- **Exercise directions**: Repeat all of the data exactly. Leave nothing out.

====

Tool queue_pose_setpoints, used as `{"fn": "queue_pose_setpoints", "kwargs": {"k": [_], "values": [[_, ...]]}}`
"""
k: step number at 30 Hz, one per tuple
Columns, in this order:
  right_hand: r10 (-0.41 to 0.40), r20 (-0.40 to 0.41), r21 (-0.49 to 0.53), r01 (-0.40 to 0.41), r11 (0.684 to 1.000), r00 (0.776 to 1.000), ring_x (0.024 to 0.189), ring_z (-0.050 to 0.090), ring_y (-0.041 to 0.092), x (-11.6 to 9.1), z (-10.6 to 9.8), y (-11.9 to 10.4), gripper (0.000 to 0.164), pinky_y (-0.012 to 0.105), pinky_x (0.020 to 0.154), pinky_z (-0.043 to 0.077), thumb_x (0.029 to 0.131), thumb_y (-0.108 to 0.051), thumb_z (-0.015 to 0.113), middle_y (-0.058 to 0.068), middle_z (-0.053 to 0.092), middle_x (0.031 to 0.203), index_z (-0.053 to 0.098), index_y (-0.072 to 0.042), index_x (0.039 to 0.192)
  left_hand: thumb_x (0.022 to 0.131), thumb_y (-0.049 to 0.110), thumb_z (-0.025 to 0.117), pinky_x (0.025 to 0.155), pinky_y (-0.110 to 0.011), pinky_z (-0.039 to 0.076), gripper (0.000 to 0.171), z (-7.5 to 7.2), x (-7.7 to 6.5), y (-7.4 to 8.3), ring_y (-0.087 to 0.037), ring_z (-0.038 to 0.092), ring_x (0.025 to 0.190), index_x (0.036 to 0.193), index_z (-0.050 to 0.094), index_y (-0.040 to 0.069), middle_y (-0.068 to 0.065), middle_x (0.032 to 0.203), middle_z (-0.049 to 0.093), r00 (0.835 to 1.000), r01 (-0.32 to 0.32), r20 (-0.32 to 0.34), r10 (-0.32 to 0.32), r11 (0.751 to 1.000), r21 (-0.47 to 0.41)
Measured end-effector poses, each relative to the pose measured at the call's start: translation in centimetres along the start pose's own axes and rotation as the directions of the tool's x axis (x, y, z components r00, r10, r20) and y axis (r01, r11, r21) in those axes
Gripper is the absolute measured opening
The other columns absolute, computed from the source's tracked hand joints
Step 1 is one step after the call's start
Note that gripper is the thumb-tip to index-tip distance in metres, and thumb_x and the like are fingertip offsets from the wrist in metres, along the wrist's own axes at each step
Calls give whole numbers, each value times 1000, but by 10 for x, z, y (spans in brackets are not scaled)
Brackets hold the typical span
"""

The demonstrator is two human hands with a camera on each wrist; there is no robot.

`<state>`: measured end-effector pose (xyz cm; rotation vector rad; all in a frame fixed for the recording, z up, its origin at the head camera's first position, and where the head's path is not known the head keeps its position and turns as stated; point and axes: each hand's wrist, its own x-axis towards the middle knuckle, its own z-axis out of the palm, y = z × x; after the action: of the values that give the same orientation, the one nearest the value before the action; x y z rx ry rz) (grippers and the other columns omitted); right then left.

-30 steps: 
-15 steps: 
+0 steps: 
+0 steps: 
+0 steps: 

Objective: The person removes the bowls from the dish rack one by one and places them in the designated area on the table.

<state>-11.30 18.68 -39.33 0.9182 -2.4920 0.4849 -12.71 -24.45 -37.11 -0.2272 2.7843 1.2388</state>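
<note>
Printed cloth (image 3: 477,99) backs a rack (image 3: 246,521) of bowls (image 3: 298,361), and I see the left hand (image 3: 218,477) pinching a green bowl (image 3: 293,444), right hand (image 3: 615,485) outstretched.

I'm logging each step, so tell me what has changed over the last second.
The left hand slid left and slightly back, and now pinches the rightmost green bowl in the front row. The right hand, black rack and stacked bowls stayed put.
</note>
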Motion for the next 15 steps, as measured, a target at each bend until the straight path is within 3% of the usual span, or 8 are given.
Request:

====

- **Answer space**:
Tool queue_pose_setpoints, used as `{"fn": "queue_pose_setpoints", "kwargs": {"k": [_], "values": [[_, ...]]}}`
"""
k: step number at 30 Hz, one per tuple
Columns, in this order:
  right_hand: r10 (-0.41 to 0.40), r20 (-0.40 to 0.41), r21 (-0.49 to 0.53), r01 (-0.40 to 0.41), r11 (0.684 to 1.000), r00 (0.776 to 1.000), ring_x (0.024 to 0.189), ring_z (-0.050 to 0.090), ring_y (-0.041 to 0.092), x (-11.6 to 9.1), z (-10.6 to 9.8), y (-11.9 to 10.4), gripper (0.000 to 0.164), pinky_y (-0.012 to 0.105), pinky_x (0.020 to 0.154), pinky_z (-0.043 to 0.077), thumb_x (0.029 to 0.131), thumb_y (-0.108 to 0.051), thumb_z (-0.015 to 0.113), middle_y (-0.058 to 0.068), middle_z (-0.053 to 0.092), middle_x (0.031 to 0.203), index_z (-0.053 to 0.098), index_y (-0.072 to 0.042), index_x (0.039 to 0.192)
  left_hand: thumb_x (0.022 to 0.131), thumb_y (-0.049 to 0.110), thumb_z (-0.025 to 0.117), pinky_x (0.025 to 0.155), pinky_y (-0.110 to 0.011), pinky_z (-0.039 to 0.076), gripper (0.000 to 0.171), z (-7.5 to 7.2), x (-7.7 to 6.5), y (-7.4 to 8.3), ring_y (-0.087 to 0.037), ring_z (-0.038 to 0.092), ring_x (0.025 to 0.190), index_x (0.036 to 0.193), index_z (-0.050 to 0.094), index_y (-0.040 to 0.069), middle_y (-0.068 to 0.065), middle_x (0.032 to 0.203), middle_z (-0.049 to 0.093), r00 (0.835 to 1.000), r01 (-0.32 to 0.32), r20 (-0.32 to 0.34), r10 (-0.32 to 0.32), r11 (0.751 to 1.000), r21 (-0.47 to 0.41)
Measured end-effector poses, each relative to the pose measured at the call's start: translation in centimetres along the start pose's own axes and rotation as the directions of the tool's x axis (x, y, z components r00, r10, r20) and y axis (r01, r11, r21) in those axes
Gripper is the absolute measured opening
The other columns absolute, computed from the source's tracked hand joints
Step 1 is one step after the call's start
Note that gripper is the thumb-tip to index-tip distance in metres, and thumb_x and the like are fingertip offsets from the wrist in metres, along the wrist's own axes at each step
Calls give whole numbers, each value times 1000, but by 10 for x, z, y (spans in brackets are not scaled)
Brackets hold the typical span
"""

The demonstrator is two human hands with a camera on each wrist; there is no robot.

`<state>`: measured end-effector pose (xyz cm; rotation vector rad; all in a frame fixed for the recording, z up, its origin at the head camera's first position, and where the head's path is not known the head keeps its position and turns as stated; point and axes: each hand's wrist, its own x-axis towards the middle knuckle, its own z-axis out of the palm, y = z × x; after the action: of the values that give the same orientation, the one nearest the value before the action; x y z rx ry rz) (grippers and the other columns omitted); right then left.

-30 steps: 
-15 steps: 
+0 steps: 
+0 steps: 
+0 steps: 

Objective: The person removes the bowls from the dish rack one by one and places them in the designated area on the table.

<state>-11.30 18.68 -39.33 0.9182 -2.4920 0.4849 -12.71 -24.45 -37.11 -0.2272 2.7843 1.2388</state>
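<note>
Printed cloth (image 3: 477,99) backs a rack (image 3: 246,521) of bowls (image 3: 298,361), and I see the left hand (image 3: 218,477) pinching a green bowl (image 3: 293,444), right hand (image 3: 615,485) outstretched.

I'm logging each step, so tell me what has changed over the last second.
The left hand slid left and slightly back, and now pinches the rightmost green bowl in the front row. The right hand, black rack and stacked bowls stayed put.
</note>
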Motion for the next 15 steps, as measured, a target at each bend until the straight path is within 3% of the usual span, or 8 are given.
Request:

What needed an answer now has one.